Pour assouplir la position de Varsovie, Beijing pourrait accorder plus d’attention à la Pologne. Lors de sa visite, le ministre des Affaires Etrangères a déclaré que la Chine soutenait la candidature de la Pologne au G20, alors que le pays a rejoint le club des économies dont le PIB dépasse les 1 000 milliards de dollars. Cependant il en faudra plus pour convaincre le gouvernement polonais.
Du côté chinois, le blocage de ce corridor des routes de la Soie ne devrait pas entraine de remise en question de sa politique étrangère ; la Chine reste relativement bienveillante envers la Russie pour les Européens. On peut s’attendre tout de même à ce que la Chine use de son influence sur Moscou pour éviter à l’avenir que des exercices militaires se tiennent à la frontière entre la Pologne et la Biélorussie par provocation. Cependant les récentes incursions de drones et d’avions militaires russes dans des pays de l’Union Européenne tels que la Pologne, la Roumanie et l’Estonie, montrent qu’un cap a été franchi et qu’il sera difficile de revenir en arrière.

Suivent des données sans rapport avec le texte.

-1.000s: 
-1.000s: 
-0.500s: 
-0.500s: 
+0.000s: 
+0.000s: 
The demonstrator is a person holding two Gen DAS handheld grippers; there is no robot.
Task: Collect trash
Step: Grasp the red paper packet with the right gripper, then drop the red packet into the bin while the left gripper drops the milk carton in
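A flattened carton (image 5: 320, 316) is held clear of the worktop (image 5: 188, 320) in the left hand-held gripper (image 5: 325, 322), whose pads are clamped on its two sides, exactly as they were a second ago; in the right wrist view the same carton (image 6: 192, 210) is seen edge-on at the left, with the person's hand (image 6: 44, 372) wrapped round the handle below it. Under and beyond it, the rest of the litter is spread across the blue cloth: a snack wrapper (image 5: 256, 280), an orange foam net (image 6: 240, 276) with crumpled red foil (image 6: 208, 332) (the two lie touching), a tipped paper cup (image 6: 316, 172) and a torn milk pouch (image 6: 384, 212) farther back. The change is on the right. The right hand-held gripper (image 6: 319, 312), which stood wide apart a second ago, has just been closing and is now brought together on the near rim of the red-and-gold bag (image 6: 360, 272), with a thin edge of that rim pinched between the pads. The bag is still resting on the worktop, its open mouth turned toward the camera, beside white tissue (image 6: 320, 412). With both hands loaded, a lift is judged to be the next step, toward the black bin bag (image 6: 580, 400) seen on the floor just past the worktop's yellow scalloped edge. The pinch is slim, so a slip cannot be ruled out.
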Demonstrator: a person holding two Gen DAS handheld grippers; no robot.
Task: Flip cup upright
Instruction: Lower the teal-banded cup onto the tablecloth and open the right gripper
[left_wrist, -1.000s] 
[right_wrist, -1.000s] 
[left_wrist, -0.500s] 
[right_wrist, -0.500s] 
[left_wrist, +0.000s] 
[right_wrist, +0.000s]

Dans ces conditions la Chine semble relativement impuissante, elle ne peut mettre officiellement la pression sur son partenaire stratégique au risque d’être désavouée, et ses intérêts économiques progressent en Russie. Il n’empêche, il s’agit d’un signal fort envoyé à Beijing qui voit un de ses principaux projets de l’initiative « Belt and Road » affaibli. Le « pont continental eurasiatique » était jusqu’alors le projet de la BRI le plus abouti et est aujourd’hui menacé par la politique étrangère de Moscou, sur laquelle Beijing n’a pas d’emprise.
Une position polonaise qui fait consensus
On peut noter que ni la Commission Européenne, ni les Etats membres de l’Union n’ont officiellement manifesté un désaccord avec la décision de la Pologne. L’Europe semble approuvé les précautions adoptées par Varsovie, aux dépends de des projets de connectivité chinois. Washington voit aussi d’un bon œil cette fermeture, qui affaiblit les relations entre l’Union Européenne et la Chine.
Beijing ne semble pas prendre conscience que la guerre en Ukraine, et le soutien, officiel ou non, apporté par la Chine à la Russie est dommageable pour les relations sino-européennes. La sécurité nationale prime sur l’économie.